E a pergunta que continua é se ter um cachorro incentiva a atividade regular ou se quem é ativo e saudável simplesmente tem maior tendência a adquirir um cachorro como companheiro de caminhadas.

Estudo australiano de 2008, realizado no estado de Austrália Ocidental, trabalhou essa questão quando acompanhou 773 adultos que não tinham cachorro. 92 deles, ou 12% do grupo, haviam adquirido um cão após um ano. Ter um cachorro aumentou o tempo médio de caminhada em cerca de 30 minutos por semana, em comparação às pessoas sem cães.

Porém, em análise mais detalhada, os novos donos de cachorros eram bastante sedentários antes de adquirir o cão, caminhando cerca de 24% menos do que outras pessoas sem o animal.

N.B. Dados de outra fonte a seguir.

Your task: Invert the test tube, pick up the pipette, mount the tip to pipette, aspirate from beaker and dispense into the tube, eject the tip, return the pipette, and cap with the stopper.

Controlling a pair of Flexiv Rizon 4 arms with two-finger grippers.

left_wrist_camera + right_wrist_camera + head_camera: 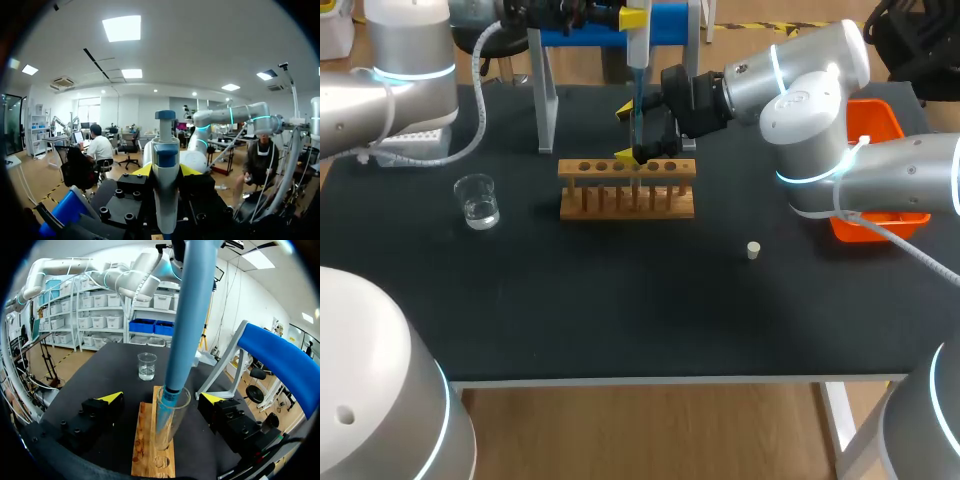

Os pesquisadores descobriram que uma das motivações para adquirir um cachorro era o desejo de fazer mais exercícios. Antes da aquisição, os novos donos cronometraram uma média de 89 minutos de caminhada semanal, número que aumentou para 130 minutos semanais pelo fato de ter o cão.

Uma pesquisa com 41.500 moradores da Califórnia também analisou os hábitos de caminhada entre donos de cães e gatos, assim como os hábitos de pessoas que não possuíam animais. Donos de cachorros tiveram tendência 60% maior de caminhar por lazer comparados às pessoas que tinham um gato ou nenhum animal de estimação. Isso se traduziu em 19 minutos adicionais de caminhada por semana, em comparação a indivíduos sem cachorros.

Um estudo realizado no ano passado na Universidade do Missouri mostrou que, para fazer exercícios, cães são melhores companheiros de caminhada do que humanos. Num estudo de 12 semanas com 54 idosos numa casa de repouso, alguns selecionaram a companhia de um amigo ou cônjuge para caminhar, enquanto outros tomavam um ônibus diariamente para um abrigo local de animais, onde recebiam um cachorro para passear.

Para surpresa dos pesquisadores, quem caminhou com os cães teve melhora mais acentuada na capacidade física. A velocidade de caminhada entre os que andaram com o cachorro aumentou em 28%, comparado a apenas 4% entre os que passearam com humanos.

Johnson, principal autora do estudo, disse que as pessoas que caminharam com outras pessoas reclamaram do calor e conversaram umas com as outras durante os exercícios, mas aqueles que caminharam com cachorros não apresentaram essas desculpas.

“Eles ajudam a si mesmos ao ajudar o cachorro”, disse Johnson, coautora do novo livro “Walk a Hound, Lose a Pound”, a ser publicado em maio pela Purdue University Press. “Se temos um compromisso com um cão, isso faz com que nos comprometamos com a atividade física”.